INQUIETAÇÃO INTELECTUAL

            Alípio Canaverde oferece-nos Abitureiras, a terra e o canto, um livro que viaja pela memória por caminhos da etnografia e da antropologia, articulando de forma muito clara costumes, tradições, práticas da cultura popular na sua articulação com o canto e a música.

            É um texto bem escrito, despretensioso, simples mas revela uma forte solidez cultural do autor. E um grande amor à sua terra e às suas gentes. Muito daquilo que é dado a ler há muito que desapareceu dos ritos que hoje organizam os nossos quotidianos e a recuperação histórica que deles se fazem tem, na sua finalidade última, uma confrontação com as nossas próprias posições perante o presente. Isto é, a memória construída décadas, séculos, é o cimento congregador, e mobilizador, para a nossa identificação enquanto comunidade. Não é possível saber os caminhos do presente se não compreendermos o passado.

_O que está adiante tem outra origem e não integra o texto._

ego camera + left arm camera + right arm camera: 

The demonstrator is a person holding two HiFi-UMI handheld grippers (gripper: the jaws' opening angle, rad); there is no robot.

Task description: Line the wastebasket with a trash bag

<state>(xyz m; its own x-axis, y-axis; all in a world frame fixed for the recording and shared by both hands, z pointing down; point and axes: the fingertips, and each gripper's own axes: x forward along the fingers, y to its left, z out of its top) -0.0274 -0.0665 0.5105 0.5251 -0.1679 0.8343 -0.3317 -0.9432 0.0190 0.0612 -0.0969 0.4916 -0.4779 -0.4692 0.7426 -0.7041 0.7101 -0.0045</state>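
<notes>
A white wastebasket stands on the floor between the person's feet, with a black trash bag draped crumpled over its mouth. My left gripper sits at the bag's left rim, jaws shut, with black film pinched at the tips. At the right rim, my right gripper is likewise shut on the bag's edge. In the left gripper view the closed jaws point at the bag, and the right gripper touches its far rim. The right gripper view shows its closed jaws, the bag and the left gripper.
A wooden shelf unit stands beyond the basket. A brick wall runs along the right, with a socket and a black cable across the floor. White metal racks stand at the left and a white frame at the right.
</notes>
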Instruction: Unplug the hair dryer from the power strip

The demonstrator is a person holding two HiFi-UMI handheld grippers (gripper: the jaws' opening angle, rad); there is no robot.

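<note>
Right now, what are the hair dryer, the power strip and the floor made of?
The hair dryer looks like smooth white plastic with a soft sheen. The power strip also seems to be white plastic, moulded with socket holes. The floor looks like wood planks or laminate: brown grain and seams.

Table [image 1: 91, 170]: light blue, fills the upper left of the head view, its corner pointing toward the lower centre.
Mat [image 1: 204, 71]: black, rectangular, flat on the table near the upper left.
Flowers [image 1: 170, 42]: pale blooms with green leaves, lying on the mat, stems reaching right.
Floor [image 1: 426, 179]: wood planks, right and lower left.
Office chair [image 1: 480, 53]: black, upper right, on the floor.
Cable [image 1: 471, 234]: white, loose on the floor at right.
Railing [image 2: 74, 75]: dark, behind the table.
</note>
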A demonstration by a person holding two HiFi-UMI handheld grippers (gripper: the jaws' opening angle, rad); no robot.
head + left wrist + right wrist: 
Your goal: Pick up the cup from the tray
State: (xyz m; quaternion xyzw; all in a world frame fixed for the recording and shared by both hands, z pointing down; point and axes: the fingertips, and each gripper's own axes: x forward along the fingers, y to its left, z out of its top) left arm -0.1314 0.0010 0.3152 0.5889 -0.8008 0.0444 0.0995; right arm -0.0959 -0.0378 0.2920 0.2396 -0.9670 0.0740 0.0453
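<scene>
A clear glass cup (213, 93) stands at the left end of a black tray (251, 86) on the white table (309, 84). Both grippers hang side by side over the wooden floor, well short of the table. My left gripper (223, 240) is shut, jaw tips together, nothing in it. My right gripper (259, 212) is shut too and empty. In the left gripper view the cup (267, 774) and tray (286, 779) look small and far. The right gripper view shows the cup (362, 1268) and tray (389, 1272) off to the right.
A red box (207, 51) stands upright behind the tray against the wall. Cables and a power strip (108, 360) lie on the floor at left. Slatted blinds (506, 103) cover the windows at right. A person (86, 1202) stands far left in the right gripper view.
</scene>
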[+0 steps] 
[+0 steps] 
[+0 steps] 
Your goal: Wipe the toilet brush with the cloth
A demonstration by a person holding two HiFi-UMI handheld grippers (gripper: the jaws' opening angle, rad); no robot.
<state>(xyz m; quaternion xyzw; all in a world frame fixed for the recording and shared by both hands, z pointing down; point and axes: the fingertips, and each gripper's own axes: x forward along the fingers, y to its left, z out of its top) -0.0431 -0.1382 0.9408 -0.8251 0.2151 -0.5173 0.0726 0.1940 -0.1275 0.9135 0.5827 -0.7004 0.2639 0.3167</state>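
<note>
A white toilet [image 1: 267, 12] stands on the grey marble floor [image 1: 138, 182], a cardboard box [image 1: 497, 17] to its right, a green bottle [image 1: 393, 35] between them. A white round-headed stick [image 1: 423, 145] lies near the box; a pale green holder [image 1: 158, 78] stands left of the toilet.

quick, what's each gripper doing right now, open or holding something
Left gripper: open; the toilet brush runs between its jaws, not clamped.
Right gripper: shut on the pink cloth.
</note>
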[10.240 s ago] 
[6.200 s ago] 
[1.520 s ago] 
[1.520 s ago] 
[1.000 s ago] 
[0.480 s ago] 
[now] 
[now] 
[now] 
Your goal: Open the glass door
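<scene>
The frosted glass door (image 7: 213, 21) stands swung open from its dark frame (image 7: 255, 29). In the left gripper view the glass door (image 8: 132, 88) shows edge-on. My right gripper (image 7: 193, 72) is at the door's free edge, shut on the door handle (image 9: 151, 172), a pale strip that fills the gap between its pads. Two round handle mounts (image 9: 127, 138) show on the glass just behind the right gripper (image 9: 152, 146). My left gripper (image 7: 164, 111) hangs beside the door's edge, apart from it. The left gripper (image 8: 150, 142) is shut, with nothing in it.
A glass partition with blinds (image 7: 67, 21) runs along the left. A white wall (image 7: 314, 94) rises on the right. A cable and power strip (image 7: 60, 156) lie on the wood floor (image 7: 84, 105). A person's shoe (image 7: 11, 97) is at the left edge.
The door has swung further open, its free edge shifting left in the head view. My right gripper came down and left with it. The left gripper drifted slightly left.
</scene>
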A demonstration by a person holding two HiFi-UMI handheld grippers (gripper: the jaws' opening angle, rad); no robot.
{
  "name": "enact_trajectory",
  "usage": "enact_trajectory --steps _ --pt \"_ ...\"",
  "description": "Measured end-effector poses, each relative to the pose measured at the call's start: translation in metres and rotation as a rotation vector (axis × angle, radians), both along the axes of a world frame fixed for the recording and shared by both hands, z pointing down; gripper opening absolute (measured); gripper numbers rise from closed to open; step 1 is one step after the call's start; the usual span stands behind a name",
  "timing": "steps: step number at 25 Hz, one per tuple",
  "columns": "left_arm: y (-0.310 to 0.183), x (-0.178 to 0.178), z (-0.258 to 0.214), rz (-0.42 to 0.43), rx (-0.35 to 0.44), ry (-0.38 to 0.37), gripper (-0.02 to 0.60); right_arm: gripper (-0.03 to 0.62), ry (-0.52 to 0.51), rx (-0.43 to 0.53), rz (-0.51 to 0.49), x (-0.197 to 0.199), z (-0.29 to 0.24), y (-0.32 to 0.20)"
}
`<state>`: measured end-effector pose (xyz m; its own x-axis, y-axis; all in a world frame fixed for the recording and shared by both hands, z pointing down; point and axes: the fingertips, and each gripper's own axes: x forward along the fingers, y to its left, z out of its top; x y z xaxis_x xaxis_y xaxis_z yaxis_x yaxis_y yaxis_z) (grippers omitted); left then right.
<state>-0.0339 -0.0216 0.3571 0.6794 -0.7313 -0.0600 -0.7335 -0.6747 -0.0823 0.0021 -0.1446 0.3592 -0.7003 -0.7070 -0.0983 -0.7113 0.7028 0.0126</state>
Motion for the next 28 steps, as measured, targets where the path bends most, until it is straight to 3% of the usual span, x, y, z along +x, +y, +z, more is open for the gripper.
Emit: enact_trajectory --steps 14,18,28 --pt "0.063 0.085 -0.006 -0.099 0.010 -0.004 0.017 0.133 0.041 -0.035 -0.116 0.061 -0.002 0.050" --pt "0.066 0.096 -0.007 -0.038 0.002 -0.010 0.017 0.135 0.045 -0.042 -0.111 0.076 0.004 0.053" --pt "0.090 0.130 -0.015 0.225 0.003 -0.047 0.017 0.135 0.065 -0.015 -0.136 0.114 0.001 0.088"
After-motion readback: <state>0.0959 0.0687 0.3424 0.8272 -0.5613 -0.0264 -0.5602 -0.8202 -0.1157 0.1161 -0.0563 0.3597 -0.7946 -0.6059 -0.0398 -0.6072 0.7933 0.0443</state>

            Esta inquietação intelectual que atravessa Abitureiras, a terra e o canto, é o traço mais significativo do trabalho de Alípio Canaverde. Ao sondar os caminhos estéticos dessa memória, elegendo os poemas e a música como objectos de interpretação percebemos melhor o seu entusiasmo, a sua dedicação, o seu abraço fraterno à recuperação deste património através da comunidade de músicos e bailarinos que congrega nas Abitureiras. E sabendo-se de como a contemporaneidade tem uma quase absoluta necessidade de dissolver memórias, tornar o tempo rápido e fugidio, roubando tempo ao pensar e à reflexão, este livro é o acto de uma resistência que os homens sensíveis, os homens cultos, os sábios vindos de todos os lados não pode deixar de exercer.

            É um prazer ler este trabalho. Mas um prazer ainda maior acompanhar o labuta de Alípio Canavarro pela reconquista da memória esquecida. São livros como este, são homens como este que se tornam o exemplo de que vale a pena resistir. Em nome da nossa identidade. Em nome do nosso futuro.